Over the last two decades, the lattice Boltzmann method (LBM) has been emerging as an important computational fluid dynamics (CFD) technique for modeling nearly incompressible fluid flows and simulating physics of fluids, especially when interfacial dynamics and complex boundaries are involved [1,2]. Unlike the direct discretization of Navier-Stokes equations in the traditional CFD approaches, such as finite difference, finite volume and finite element methods, in LBM packets of fluid particles move across the lattice following simple but special kinetic rules at the mesoscale such that the relations among macroscopic variables of fluids automatically recover Navier-Stokes equations .

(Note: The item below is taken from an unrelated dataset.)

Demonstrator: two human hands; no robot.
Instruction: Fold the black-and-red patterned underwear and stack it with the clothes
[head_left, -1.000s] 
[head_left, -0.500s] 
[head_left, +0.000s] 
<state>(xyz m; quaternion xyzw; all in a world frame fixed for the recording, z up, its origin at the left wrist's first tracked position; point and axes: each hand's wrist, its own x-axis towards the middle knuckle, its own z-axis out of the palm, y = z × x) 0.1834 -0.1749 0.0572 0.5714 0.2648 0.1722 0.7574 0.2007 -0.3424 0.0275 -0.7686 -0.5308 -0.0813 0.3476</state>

The mesoscopic kinetic nature of LBM brings many advantages over the conventional CFD methods, such as simplicity of the implementation algorithm, capacity of handling complex physical mechanisms, ease of parallelization, etc. On the other hand, the mesoscopic nature of LBM makes it awkward to implement boundary conditions. In traditional continuum-based CFD methods, the common velocity and pressure conditions (or their derivatives) can be imposed to the boundaries directly (or after simple straightforward discretization). In LBM, however, the boundary conditions described by macroscopic variables have to be appropriately translated into the equivalent conditions in term of mesoscopic quantities and enforced at the mesoscale. In this translation procedure, the mathematical relations among the macroscopic variables (e.g., density and velocities) and the mesoscopic quantities (particle distributions) must be satisfied and the known particle distributions need to be respected. Since the number of unknown particle distributions is greater than the number of mathematical macroscopicmesoscopic relations, additional physical or numerical rules need to be introduced to determine the unknown particle distributions. Examples of such additional rules include momentum preservation, local thermohydrodynamic equilibrium, finite difference extrapolation [4-8].